Last week’s Women in the IT Channel recognition luncheon at the Art Gallery of Ontario, marked the first in-person event since 2019 celebrating the accomplishments of the women in the channel, and it was a festive one.
“Women in the IT Channel are extremely important to Ingram Micro,” said Jennifer Villers, director of marketing for founding sponsor Ingram Micro and co-host of the event. “We’ve actually made it a pillar within our Diversity, Equity and Inclusion initiatives. We are dedicated to nurturing our future leaders, providing mentor circles and even providing assistance beyond just Ingram Micro, even to our vendor partners and reseller partners.
“There’s a lot of women who make a difference in this industry, and we need more women.”
Tara Fine, country channel leader at VMware Canada, and Claude Reeves, vice president and country manager, both presented awards and spoke during the luncheon, discussing equity, diversity and inclusion.
“When I got to the organization in Canada, we had a bad hiring habit. We had 100 CV’s for a job, 95 would be men… What are the odds of you hiring a women when only five per cent of the CV’s are actually women?” Reeves said. “We’ve changed it. Out of the top two or three candidates, at least one of them has to be a women. We’ve improved our numbers in Canada by double digits in one year.”
He went on to highlight the importance of diversity and inclusion in offices, noting that a work environment is a much more interesting space to be in when it accurately reflects society.
Apart from awards, the event also focused on two speakers.
Larissa Jensen, vice president, Industry Advisor at The NPD Group, spoke about Understanding Beauty and its Impact on Businesswomen.
In this presentation, Jensen talked about the beauty industry’s unique connection with women, and how the technology industry can benefit from understanding this relationship.
Her talk focused on trends in the beauty industry and how it has evolved during the pandemic. She spoke about how technology is reinventing the way products are sold through livestream shopping, which is fairly new to most markets, with the exception of China.
“Social selling is huge [in China]. These two influencers, as an example, last year sold over $3 billion worth of products in one night,” Jensen said.
Virtual reality shopping experiences and NFTs are also making their way into the beauty industry, she pointed out. Features like virtual try on for makeup products, or apps that help read users’ skin types are just a few examples of technology in the beauty markets.
Wiz Kid Presentation
Fifteen-year-old high school student Shiza Charania is working with computer vision and next-generation artificial intelligence to help identify brain tumours before they appear.
At the Women in IT Channel event, Charania presented the work she has done with the University Health Network (UHN) and Toronto Metropolitan University (TMU).
Charania, a student from Toronto, has spent the summer before she enters grade 11 working internships with UHN and at TMU, where she’s helping build a novel 3D brain tumour segmentation architecture.
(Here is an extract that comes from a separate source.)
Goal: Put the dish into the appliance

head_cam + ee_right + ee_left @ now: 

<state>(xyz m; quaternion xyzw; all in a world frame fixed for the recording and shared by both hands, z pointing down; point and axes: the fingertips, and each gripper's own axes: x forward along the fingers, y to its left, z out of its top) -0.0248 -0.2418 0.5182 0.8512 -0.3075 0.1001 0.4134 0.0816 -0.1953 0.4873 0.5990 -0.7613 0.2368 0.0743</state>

“I’m currently working with UHN on a tumour grading project to understand where tumours tend to arise in the brain, and then answer the question of “why?” by correlating the tumour locations with omics,” she said.
Charania is also interested in Artificial General Intelligence (AGI) and has been exploring different approaches, frameworks, and perspectives to evaluate AI ethics and safety. Additionally, she recently began self-supervised learning for vision tasks.